ENTRIES SUPPLIED -

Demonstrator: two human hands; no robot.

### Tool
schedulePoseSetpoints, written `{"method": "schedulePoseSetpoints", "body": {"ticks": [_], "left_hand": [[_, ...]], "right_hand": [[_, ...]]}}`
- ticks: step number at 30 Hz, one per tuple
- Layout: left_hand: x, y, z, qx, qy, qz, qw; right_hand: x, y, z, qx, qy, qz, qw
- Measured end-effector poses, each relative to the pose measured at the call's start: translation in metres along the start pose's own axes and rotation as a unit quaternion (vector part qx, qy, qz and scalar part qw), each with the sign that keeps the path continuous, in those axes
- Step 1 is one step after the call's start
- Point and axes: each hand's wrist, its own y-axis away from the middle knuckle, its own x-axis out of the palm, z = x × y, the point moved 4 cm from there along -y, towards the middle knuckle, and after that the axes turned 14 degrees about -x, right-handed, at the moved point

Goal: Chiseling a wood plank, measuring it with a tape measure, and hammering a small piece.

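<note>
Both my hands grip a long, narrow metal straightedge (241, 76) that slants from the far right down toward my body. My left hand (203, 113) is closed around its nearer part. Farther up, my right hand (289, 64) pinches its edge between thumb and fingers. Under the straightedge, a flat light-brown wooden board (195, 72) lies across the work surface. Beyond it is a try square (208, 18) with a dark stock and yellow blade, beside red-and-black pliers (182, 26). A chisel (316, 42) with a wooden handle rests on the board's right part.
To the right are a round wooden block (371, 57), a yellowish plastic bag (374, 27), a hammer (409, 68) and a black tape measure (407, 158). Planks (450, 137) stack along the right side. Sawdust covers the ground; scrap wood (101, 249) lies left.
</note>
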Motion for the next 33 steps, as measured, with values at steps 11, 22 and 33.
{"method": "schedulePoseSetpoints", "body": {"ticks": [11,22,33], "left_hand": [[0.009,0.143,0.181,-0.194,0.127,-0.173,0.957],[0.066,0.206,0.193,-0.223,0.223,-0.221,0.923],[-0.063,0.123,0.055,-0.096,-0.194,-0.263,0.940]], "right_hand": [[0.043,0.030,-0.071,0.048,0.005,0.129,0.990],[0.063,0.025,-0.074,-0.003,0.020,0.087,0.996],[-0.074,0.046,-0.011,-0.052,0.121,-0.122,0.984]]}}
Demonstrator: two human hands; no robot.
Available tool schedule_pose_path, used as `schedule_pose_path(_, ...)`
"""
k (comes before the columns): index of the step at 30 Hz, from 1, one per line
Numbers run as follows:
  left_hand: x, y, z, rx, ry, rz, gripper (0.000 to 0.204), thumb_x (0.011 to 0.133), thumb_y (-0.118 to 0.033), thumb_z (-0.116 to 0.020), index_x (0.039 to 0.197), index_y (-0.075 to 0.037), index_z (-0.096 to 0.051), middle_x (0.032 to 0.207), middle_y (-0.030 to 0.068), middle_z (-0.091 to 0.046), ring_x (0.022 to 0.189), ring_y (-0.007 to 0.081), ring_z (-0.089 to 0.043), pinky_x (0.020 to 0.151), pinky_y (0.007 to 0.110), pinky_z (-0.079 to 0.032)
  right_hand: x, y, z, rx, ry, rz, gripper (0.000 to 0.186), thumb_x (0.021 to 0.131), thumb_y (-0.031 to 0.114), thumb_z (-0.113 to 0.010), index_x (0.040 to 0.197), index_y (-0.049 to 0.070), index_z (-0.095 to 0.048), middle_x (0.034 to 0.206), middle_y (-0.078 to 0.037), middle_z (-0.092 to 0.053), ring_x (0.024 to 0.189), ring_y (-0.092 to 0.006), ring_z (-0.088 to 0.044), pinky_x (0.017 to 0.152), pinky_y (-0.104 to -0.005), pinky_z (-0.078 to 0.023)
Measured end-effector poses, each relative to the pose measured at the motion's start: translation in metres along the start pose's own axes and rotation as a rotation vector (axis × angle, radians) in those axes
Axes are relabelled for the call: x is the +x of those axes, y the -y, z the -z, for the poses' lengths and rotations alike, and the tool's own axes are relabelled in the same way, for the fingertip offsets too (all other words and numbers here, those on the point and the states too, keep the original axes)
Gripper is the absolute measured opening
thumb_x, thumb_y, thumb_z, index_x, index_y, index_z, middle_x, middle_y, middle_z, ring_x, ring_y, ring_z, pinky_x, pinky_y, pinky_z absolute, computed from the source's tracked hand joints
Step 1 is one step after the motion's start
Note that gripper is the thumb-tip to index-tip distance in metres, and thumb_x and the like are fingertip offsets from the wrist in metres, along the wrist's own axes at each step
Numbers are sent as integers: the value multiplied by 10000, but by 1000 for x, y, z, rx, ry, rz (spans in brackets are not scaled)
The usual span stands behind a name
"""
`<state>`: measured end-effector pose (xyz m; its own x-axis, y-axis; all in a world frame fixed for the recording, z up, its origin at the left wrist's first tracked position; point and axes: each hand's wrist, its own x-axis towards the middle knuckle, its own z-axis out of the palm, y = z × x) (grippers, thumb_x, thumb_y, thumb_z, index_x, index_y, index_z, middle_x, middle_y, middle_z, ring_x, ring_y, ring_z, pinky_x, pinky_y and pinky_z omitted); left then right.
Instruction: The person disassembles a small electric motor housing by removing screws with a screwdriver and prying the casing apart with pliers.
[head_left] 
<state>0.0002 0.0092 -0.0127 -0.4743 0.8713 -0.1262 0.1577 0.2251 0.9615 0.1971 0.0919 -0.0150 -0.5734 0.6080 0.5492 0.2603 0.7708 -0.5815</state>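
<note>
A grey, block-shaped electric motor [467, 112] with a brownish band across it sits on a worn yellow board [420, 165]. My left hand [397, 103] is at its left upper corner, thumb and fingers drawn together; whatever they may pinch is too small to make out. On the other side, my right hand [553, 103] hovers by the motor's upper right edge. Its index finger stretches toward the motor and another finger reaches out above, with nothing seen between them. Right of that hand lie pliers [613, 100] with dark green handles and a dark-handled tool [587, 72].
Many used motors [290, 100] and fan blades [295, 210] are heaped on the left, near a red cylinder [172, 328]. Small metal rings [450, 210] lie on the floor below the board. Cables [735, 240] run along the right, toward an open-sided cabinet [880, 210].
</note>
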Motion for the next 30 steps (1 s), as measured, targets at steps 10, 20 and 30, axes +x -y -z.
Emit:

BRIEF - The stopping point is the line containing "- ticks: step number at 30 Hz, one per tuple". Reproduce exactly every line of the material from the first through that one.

ANSWER SPACE -
Demonstrator: two human hands; no robot.

### Tool
schedulePoseSetpoints, written `{"method": "schedulePoseSetpoints", "body": {"ticks": [_], "left_hand": [[_, ...]], "right_hand": [[_, ...]]}}`
- ticks: step number at 30 Hz, one per tuple

Nothing else belongs in this answer.